• _Task goal_: Copy the data that follows, exactly and completely.

• _Supplied material_:

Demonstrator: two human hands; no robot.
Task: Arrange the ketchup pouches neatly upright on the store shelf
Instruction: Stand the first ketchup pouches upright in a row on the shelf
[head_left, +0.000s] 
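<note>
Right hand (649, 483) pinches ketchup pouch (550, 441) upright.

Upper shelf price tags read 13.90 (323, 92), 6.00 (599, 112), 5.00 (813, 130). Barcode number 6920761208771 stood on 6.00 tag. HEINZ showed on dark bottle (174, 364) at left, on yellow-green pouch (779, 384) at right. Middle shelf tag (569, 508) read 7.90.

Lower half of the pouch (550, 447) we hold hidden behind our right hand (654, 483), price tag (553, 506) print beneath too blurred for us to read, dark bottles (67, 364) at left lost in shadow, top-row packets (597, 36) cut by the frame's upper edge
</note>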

• _Expected output_:
Demonstrator: two human hands; no robot.
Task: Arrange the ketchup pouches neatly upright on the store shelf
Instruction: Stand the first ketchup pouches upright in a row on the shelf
[head_left, +0.000s] 
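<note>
Right hand (649, 483) pinches ketchup pouch (550, 441) upright.

Upper shelf price tags read 13.90 (323, 92), 6.00 (599, 112), 5.00 (813, 130). Barcode number 6920761208771 stood on 6.00 tag. HEINZ showed on dark bottle (174, 364) at left, on yellow-green pouch (779, 384) at right. Middle shelf tag (569, 508) read 7.90.

Lower half of the pouch (550, 447) we hold hidden behind our right hand (654, 483), price tag (553, 506) print beneath too blurred for us to read, dark bottles (67, 364) at left lost in shadow, top-row packets (597, 36) cut by the frame's upper edge
</note>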

There is no more to the output, and the exercise is done.